Multiple alignment of Amq (EMBL accession no. CAD61042) and related proteins, performed with the Clustal W algorithm (2). COest, carboxylesterase from Xanthomonas axonopodis pv. citri strain 306 (15) (AAM37245); KFase, kynurenine formamidase from Mus musculus (50) (AAM44406); RAest, hypothetical esterase from Ralstonia eutropha JMP134 (46) (AAZ64529). Residues conserved throughout are marked with an asterisk, while residues marked with a colon and dot indicate conserved and semiconserved substitutions, respectively. Residues of the putative catalytic triad are highlighted in gray and are marked with a diamond. The conserved motif (G-X-S-X-G-G/A) surrounding the catalytic nucleophile of the α/β hydrolase-fold enzymes is enclosed in a box. α-Helical regions and β-strands predicted for Amq by the program PredictProtein (61) are marked with wavy shaded boxes and large white arrows, respectively. Amino acid sequences of Amq that are underlined with continuous and broken lines indicate α-helices and β-strands, respectively, as shown in the three-dimensional model of the core region of Amq (aa 71 to 175, framed by vertical arrows), calculated with ProModII 3.70 (64).

FIG. 3.

Purification of His₆Amq from E. coli M15(pREP4)(pWFAAM) and electrophoretic properties of His₆Amq and His₆AmqC22A/C63A. (A) SDS-PAGE and (B) corresponding Western blot of proteins after each purification step.
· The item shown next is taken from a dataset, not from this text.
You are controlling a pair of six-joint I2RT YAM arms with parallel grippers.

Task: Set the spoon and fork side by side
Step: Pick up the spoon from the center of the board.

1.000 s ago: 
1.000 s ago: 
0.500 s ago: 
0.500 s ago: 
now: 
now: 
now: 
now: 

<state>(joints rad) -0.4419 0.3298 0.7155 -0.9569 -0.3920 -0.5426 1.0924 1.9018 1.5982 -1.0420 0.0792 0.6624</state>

Lane M, protein standard; lane 1, crude extract from E. coli M15(pREP4)(pWFAAM) (30 μg protein); lane 2, His₆Amq after Ni²⁺ chelate affinity chromatography (5 μg protein); lane 3, His₆Amq after anion exchange chromatography (5 μg protein). (C) Western blot of His₆Amq after Ni²⁺ chelate affinity chromatography in the absence (lane 4) and presence (lane 5) of DTT (20 μg protein in each lane). (D) SDS-PAGE of His₆AmqC22A/C63A (lane 6, 8 μg protein) and His₆Amq (lane 7, 10 μg protein) in the absence of DTT; the arrow indicates dimers of His₆Amq.

FIG. 4.

Effects of pH (A) and temperature (B) on His₆Amq activity towards the physiological substrate N-acetylanthranilate.

FIG. 5.

CD spectra of His₆Amq and His₆AmqC22A/C63A. The spectra were recorded in a 0.1-mm cuvette. deg, degree.

FIG. 6.

Presumed hydrogen bonding in o-nitroacetanilide (A) and N-acetylanthranilate (B).